──────── Given information ────────

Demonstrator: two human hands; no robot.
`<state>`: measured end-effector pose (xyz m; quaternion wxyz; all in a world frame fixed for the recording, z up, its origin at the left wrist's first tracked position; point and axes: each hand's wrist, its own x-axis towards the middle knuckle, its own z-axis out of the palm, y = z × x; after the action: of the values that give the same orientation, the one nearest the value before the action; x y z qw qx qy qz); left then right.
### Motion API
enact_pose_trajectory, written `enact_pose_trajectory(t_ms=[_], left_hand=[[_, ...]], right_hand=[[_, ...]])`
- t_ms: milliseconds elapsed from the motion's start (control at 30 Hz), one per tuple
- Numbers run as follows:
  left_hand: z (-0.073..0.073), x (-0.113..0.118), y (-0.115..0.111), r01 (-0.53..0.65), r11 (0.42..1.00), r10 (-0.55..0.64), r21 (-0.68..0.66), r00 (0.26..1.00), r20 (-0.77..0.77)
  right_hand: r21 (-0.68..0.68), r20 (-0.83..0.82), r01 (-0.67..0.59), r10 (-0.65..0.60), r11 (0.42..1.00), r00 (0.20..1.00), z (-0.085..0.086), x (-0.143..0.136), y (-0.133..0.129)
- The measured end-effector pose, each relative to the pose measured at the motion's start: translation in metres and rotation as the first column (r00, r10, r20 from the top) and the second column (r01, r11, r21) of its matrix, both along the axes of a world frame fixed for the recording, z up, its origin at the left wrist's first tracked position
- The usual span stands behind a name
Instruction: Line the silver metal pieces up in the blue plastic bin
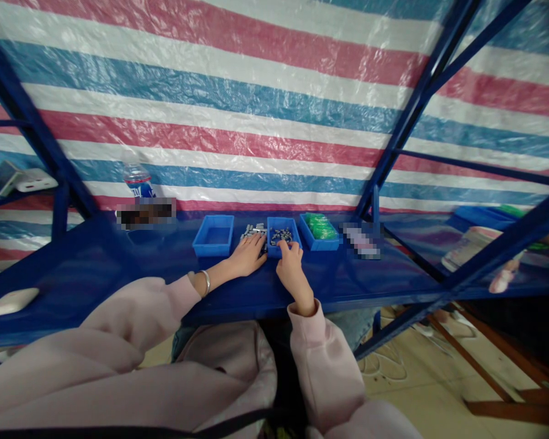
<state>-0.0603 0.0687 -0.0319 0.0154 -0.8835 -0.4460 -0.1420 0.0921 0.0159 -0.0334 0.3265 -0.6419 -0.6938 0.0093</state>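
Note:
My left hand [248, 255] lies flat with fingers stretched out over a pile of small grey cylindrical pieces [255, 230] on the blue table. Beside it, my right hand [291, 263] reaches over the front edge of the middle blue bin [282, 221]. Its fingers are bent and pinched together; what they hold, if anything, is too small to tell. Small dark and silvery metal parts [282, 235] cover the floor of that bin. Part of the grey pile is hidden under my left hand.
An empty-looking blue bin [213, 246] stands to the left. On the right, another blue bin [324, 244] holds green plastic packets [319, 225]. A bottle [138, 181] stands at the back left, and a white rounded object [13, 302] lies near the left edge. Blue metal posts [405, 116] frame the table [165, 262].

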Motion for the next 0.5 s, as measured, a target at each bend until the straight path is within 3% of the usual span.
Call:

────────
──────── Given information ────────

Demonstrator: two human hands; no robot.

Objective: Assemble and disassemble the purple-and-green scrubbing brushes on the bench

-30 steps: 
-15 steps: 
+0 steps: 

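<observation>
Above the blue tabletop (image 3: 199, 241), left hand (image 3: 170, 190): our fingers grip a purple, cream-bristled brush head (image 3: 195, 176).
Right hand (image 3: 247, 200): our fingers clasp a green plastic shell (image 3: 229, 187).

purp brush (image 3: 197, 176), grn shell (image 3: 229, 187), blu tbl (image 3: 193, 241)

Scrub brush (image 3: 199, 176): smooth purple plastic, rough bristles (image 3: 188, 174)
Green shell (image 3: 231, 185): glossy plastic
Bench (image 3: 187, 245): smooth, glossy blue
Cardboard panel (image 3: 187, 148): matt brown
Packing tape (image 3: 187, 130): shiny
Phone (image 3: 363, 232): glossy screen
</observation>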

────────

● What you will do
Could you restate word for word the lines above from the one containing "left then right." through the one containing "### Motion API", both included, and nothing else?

● Answer
`<state>`: measured end-effector pose (xyz m; quaternion wxyz; all in a world frame fixed for the recording, z up, its origin at the left wrist's first tracked position; point and axes: each hand's wrist, its own x-axis towards the middle knuckle, its own z-axis out of the palm, y = z × x; after the action: of the values that give the same orientation, the one nearest the value before the action; x y z qw qx qy qz); left then right.
### Motion API

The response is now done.